Al día siguiente la fiesta continúa, todas con sus trajes de llaniscas, bordados y telas en conjunción de collares y zarcillos de colores que bailan al compás de las panderetas y el tambor, acompañando al ritmo de cantes antiguos, de cantes cadenciosos, casi tanto como el domingo de diciembre que se celebraba.
Santa Eulalia ocupaba el lugar de honor que la noche anterior compartían orquestas con cantantes de todo en uno y otros artes festivos. Coros celestiales, flores y devotos vecinos en una misa popular con el bar al fondo.

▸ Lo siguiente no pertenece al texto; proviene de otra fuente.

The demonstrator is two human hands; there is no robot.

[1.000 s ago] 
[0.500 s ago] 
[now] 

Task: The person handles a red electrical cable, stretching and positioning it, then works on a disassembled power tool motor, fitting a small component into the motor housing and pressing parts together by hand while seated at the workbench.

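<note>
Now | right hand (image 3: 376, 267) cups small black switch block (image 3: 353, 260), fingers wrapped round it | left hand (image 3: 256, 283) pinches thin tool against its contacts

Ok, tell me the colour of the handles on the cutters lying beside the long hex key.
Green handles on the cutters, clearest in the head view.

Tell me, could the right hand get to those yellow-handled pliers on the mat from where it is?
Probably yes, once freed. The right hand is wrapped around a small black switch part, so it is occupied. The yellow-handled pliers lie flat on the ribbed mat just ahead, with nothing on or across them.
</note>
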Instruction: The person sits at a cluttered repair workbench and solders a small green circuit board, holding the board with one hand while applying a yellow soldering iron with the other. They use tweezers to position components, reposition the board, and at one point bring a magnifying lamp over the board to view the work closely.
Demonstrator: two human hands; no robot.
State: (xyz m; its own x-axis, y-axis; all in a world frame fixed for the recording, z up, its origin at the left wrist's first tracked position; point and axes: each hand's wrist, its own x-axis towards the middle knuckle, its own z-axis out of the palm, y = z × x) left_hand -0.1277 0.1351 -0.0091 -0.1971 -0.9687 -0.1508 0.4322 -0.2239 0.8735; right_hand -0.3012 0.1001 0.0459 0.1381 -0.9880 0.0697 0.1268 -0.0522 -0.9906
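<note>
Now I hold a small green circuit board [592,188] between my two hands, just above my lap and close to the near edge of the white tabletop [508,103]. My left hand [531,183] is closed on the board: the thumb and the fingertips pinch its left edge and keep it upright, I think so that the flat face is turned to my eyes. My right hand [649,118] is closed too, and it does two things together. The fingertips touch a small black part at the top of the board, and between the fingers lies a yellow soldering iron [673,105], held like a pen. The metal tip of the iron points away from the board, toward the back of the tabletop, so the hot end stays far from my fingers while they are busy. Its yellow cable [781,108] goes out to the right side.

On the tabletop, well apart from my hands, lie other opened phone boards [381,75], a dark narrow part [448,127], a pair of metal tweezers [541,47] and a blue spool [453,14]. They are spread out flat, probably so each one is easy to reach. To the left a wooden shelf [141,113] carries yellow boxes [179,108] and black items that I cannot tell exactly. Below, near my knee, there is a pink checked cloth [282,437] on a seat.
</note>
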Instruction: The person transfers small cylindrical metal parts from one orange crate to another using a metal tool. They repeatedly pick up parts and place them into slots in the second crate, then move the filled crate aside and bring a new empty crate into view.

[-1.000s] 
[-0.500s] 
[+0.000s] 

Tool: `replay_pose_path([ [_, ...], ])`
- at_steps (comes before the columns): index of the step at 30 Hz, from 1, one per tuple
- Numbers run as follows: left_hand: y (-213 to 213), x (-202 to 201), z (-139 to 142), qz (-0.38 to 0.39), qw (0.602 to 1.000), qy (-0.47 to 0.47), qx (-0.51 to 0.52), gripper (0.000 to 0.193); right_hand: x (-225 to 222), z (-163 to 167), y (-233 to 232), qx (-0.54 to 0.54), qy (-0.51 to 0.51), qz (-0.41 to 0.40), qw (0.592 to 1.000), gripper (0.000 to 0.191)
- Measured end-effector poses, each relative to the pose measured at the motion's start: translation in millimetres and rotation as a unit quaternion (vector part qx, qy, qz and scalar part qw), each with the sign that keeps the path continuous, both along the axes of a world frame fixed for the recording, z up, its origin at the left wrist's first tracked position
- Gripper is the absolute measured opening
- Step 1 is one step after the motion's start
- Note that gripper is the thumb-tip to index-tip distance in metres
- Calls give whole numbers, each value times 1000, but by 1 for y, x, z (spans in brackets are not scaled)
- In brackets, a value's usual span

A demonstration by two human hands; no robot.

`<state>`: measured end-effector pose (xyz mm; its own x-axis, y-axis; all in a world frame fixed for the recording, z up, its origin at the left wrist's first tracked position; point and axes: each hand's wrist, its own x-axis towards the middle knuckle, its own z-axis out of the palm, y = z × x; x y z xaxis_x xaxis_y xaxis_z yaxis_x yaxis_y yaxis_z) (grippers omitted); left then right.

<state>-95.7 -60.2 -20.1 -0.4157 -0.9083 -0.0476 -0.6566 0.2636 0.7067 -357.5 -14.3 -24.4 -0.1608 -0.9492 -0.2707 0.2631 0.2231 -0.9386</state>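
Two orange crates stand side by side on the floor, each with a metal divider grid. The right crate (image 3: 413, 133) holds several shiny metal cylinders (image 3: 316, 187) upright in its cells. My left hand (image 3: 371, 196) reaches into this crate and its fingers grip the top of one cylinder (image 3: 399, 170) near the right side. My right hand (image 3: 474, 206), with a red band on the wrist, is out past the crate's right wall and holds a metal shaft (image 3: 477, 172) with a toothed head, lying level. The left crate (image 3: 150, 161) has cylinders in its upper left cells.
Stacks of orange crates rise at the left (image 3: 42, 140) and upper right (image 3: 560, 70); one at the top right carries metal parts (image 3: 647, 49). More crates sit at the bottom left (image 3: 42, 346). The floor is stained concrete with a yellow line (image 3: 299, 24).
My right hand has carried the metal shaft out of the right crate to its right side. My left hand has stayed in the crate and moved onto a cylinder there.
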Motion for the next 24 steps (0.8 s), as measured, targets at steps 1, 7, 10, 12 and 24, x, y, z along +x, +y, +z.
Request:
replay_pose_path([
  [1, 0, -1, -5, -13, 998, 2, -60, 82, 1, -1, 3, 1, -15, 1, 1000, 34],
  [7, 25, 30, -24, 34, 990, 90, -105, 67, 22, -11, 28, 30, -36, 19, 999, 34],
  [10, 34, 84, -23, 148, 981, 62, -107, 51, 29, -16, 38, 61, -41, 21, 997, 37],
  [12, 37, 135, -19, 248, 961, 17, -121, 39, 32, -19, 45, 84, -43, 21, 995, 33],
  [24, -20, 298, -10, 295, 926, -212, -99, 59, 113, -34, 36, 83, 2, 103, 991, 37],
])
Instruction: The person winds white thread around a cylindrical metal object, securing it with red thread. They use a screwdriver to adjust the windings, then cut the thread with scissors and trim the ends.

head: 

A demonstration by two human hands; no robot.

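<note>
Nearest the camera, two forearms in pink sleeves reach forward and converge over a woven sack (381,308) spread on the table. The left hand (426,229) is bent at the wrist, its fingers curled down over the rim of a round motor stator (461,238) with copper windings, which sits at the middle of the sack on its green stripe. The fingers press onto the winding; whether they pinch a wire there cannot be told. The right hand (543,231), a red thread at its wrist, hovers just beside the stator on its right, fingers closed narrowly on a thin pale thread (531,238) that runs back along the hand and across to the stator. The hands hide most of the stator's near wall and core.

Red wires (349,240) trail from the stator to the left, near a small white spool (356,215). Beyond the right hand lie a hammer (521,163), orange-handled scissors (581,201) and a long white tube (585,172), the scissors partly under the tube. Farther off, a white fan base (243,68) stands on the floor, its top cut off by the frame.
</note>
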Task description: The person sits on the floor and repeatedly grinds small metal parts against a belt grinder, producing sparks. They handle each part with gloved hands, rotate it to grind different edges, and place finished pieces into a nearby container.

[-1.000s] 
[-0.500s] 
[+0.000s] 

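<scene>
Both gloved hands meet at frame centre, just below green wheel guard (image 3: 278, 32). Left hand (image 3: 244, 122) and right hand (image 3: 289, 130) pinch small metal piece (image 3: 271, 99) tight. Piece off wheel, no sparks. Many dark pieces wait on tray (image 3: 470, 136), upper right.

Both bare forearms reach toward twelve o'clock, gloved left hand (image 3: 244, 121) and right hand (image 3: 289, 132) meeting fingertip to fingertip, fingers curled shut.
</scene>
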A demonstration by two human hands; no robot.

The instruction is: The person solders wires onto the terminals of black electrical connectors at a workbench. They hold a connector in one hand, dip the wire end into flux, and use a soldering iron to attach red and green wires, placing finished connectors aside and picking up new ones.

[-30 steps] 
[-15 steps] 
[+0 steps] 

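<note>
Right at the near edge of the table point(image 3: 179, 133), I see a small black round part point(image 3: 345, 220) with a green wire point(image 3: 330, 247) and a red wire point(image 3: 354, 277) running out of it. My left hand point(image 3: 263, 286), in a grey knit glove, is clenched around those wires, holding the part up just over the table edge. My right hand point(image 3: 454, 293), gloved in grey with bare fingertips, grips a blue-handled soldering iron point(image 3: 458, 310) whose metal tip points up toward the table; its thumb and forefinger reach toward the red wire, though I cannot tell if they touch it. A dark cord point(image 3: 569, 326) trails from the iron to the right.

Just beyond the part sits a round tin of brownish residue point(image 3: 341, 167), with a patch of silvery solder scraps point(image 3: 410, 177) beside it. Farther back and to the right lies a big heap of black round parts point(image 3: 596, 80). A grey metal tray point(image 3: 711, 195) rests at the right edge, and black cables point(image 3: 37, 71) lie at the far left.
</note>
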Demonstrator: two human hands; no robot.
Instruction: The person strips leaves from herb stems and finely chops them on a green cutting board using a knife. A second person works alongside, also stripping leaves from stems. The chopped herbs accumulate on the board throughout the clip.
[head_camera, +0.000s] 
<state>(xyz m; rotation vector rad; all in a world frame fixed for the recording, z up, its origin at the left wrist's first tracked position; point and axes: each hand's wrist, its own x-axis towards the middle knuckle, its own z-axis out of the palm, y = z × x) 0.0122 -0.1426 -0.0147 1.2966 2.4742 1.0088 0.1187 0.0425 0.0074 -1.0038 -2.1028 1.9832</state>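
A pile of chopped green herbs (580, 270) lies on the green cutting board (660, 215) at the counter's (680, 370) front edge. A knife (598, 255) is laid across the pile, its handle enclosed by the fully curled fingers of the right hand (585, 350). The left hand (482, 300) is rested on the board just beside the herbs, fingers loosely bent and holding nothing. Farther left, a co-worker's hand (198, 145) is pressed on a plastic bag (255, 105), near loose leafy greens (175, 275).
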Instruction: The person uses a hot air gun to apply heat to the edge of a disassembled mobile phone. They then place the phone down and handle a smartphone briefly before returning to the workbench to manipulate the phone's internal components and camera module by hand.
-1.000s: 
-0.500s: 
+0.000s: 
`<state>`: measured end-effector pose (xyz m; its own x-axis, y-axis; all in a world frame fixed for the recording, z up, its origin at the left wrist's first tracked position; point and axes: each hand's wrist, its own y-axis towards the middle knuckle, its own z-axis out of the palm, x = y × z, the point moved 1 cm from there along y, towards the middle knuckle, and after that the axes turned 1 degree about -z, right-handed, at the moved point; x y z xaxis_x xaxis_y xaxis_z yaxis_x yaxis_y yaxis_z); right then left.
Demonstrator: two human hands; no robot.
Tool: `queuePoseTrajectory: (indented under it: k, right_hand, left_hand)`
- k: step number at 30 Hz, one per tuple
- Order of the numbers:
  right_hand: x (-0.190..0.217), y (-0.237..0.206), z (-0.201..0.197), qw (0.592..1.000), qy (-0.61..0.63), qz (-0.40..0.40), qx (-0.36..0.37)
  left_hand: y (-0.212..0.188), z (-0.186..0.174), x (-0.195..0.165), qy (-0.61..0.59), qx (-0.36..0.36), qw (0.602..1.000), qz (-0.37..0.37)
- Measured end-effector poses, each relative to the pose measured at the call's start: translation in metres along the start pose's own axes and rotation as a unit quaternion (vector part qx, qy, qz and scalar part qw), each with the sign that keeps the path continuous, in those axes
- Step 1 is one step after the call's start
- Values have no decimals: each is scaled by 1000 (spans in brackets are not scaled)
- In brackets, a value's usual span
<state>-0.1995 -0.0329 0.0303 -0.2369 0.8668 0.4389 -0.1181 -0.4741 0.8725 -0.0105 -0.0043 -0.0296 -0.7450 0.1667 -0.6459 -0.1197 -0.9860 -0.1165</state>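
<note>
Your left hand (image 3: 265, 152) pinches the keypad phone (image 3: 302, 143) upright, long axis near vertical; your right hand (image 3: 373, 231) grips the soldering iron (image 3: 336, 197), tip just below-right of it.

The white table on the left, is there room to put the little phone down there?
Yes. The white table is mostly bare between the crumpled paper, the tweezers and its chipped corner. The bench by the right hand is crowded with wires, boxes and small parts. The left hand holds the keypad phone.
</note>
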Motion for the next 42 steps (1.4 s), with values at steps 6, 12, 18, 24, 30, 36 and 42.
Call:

Los hombres, como casi siempre, en el bar, sorteando a las personas para pedir las rondas familiares, seis manos resultan pocas para llevar tantas rondas de botellas y vasos. De acompañamiento en la barra aceitunas gordales, patatas picantes y aceitunas tamaño estándar, algún plato vuela entero en busca de grupos de gente que no quieren competir sobre la barra del bar.
Los cánticos y bailes prosiguen en el centro, con niños que acompañan y adornan la mañana festiva con su luz, su color y sus mejillas sonrosadas de vergüenza infantil.
Tras los bailes regionales se procedió al sorteo de los panes del ramo, que por supuesto catamos, esperando la bendición santa, tras ingerir tan ricos panes.
Los corrillos empiezan a crecer junto al bar, que el resto de los días actúa de parada de bus y ahora se convierte en improvisada parada de cervezas y alcohol, desde luego no hay mejor parada posible.
El vecino, desde arriba, no se perdía nada, desde aquí un saludo, paisano.